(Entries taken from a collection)
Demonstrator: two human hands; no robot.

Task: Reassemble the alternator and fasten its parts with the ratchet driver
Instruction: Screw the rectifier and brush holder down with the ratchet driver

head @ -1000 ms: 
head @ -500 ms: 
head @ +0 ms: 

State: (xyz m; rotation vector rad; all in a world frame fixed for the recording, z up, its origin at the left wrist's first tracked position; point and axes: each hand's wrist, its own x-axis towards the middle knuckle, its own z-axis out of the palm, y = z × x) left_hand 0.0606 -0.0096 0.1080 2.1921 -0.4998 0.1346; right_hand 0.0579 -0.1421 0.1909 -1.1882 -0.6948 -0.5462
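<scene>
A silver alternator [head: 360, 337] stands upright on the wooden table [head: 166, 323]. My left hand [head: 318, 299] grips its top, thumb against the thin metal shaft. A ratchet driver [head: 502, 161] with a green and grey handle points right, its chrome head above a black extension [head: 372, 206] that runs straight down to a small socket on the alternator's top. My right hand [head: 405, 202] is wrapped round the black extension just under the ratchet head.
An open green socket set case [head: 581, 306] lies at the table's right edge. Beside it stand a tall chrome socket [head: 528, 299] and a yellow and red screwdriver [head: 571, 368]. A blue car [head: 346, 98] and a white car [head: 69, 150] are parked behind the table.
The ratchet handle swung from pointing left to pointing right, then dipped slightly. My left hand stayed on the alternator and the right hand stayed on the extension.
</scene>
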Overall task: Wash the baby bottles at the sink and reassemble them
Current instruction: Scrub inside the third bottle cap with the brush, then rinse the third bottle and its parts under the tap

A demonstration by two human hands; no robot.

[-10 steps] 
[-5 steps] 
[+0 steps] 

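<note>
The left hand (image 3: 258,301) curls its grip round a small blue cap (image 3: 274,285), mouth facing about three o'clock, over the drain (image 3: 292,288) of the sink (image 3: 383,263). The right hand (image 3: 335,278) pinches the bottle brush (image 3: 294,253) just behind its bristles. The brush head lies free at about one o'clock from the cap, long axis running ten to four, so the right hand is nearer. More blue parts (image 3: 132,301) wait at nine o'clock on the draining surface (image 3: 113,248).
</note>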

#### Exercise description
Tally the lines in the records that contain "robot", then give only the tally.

#### Response
2